Предполагалось, что каждый венецианец на чужой стороне должен был принять на себя роль шпиона, это расценивалось как гражданский долг. Венецианские прелаты, будучи в Риме, как ожидалось, должны были вызнавать секреты папских анклавов. Венецианские купцы, совершавшие поездки в другие страны или другие города, оказывались особенно полезны, ведь они могли использовать в качестве кода язык торговцев. На выдуманном языке рынка турки, к примеру, могли обозначаться как «неходовой товар», а артиллерия как «зеркала».

Шпионство в Венеции было и работой, и развлечением. Жители города всегда наблюдали и до сих пор наблюдают за согражданами. Строения пребывали в таком состоянии, что наблюдение можно было вести сквозь трещины в стенах и щели в полу. Дома власть имущих тоже не были свободны от этого. Однажды трое молодых людей сумели проникнуть через потолок Сената в зал и услышать выступление посла, только что вернувшегося от двора Оттоманской империи. По всему городу действовало множество различных доносчиков-профессионалов и доносчиков-любителей. Для этого существовали побудительные причины: обвинители получали награду, если выяснялось, что их сведения верны, а их имена на благородный венецианский манер оставались в тайне. Венецианцы придумали особую форму разоблачения, известную как denuncia, denontia segreta (секретный донос). И сейчас венецианцы, если считают нужным, доносят друг на друга. В небольшом городе унижение – самое страшное наказание. Иногда правительству достаточно «перечислить и пристыдить» виновных.
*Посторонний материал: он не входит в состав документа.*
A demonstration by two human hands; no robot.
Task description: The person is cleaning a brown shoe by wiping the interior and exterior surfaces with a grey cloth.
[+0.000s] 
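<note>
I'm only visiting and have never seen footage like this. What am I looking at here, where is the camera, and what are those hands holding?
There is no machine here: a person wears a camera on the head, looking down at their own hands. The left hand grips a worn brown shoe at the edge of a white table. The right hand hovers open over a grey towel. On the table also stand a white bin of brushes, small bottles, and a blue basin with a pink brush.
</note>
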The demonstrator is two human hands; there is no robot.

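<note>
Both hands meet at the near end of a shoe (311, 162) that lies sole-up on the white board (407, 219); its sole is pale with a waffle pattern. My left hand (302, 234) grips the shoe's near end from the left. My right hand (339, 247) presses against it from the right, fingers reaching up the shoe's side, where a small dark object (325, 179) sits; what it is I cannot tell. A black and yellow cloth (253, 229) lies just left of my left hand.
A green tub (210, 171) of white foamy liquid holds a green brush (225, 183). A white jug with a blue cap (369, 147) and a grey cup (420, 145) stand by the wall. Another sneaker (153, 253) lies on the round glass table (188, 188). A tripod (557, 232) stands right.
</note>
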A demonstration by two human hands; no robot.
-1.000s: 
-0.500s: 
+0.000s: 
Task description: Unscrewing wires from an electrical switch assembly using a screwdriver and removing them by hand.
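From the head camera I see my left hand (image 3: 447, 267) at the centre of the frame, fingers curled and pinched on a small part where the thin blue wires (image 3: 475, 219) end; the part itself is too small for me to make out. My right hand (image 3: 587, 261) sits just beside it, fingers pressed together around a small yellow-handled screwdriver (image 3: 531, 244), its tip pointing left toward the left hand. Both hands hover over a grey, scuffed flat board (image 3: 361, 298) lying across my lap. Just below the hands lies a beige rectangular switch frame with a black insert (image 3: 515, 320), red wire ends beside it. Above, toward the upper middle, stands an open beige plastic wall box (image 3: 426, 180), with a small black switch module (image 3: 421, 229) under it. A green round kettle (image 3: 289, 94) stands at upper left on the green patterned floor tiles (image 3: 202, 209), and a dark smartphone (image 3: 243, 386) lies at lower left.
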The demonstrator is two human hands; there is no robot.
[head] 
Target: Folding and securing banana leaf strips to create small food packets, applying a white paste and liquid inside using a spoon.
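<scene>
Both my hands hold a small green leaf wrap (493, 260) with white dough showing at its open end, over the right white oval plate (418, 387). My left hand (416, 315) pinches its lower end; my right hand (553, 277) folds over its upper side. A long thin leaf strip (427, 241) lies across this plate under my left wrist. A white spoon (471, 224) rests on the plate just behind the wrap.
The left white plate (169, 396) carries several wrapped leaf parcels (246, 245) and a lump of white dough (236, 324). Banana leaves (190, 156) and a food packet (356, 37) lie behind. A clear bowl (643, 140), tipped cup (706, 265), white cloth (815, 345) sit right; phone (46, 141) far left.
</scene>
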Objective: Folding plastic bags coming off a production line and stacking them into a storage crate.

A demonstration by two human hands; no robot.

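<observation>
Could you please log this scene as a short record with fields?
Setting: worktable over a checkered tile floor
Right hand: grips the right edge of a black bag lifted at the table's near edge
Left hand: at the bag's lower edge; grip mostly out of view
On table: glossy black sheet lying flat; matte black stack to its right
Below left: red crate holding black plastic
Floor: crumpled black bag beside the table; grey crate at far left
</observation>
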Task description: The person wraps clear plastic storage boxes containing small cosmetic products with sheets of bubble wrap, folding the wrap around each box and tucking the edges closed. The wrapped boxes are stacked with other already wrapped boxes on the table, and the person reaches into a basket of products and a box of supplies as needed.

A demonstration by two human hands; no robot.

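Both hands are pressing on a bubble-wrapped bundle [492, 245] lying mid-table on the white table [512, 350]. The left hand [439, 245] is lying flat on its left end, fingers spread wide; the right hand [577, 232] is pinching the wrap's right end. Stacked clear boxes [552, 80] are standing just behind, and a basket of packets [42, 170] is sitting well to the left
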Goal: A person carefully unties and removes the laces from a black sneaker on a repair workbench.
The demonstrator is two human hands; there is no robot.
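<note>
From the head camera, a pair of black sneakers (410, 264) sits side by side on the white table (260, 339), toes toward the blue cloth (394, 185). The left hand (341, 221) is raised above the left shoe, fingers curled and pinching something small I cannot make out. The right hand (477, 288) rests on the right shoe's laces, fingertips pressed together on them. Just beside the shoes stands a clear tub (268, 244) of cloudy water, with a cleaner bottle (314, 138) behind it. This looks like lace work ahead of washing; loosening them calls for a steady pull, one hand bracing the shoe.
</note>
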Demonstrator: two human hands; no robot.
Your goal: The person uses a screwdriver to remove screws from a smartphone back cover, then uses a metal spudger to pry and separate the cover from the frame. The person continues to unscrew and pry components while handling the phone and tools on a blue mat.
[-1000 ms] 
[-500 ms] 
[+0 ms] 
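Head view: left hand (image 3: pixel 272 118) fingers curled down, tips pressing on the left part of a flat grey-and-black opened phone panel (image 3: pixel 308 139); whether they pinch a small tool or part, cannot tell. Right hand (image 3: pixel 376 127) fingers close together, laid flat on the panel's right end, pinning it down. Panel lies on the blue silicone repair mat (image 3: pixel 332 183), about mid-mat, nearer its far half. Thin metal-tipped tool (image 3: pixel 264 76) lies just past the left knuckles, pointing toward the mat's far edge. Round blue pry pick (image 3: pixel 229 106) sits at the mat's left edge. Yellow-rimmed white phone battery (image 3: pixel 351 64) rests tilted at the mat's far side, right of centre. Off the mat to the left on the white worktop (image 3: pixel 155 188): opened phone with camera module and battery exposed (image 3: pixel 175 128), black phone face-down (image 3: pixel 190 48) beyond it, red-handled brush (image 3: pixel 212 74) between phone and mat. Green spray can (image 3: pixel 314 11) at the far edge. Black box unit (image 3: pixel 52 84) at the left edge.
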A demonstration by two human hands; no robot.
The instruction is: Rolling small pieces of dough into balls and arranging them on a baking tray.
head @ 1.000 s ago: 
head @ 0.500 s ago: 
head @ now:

Разумеется, разрушая личную привязанность людей друг к другу, городское руководство процветало. При этом обычай разоблачения можно рассматривать как некое противоречивое или искаженное выражение гражданской свободы и гражданской принадлежности. Воплощением его служили bocca di leone (львиная пасть), которые можно было обнаружить в самых разных частях города. Пасть на отвратительной гротескной морде была почтовым ящиком для доносов на любого венецианца. Обвинитель должен был подписать донос, присовокупив подписи двух свидетелей, ручавшихся за его  (или ее) доброе имя; сведения могли относиться к чему угодно – от расточительности до распущенности нравов. Анонимные обвинения должны были сжигать, но если они были связаны с безопасностью государства, их могли принимать к сведению. Львиные пасти были, разумеется, еще одним венецианским изобретением. Это была пасть города, вместительное отверстие для слухов и сплетен, свидетельствующее о том, что здесь царит атмосфера надзора, даже в самых укромных уголках. Имелись пасти, предназначенные для обличения тех, кто мошенничал с налогами или подделывал продукты. Жена могла донести на мужа, сын на отца. Эта же практика распространялась на венецианские владения. В некоторых венецианских загородных домах на материке существовала bocca delle denoncie segrete (пасть для секретных доносов), куда осведомители могли положить донос на кого-либо из работающих в поместье.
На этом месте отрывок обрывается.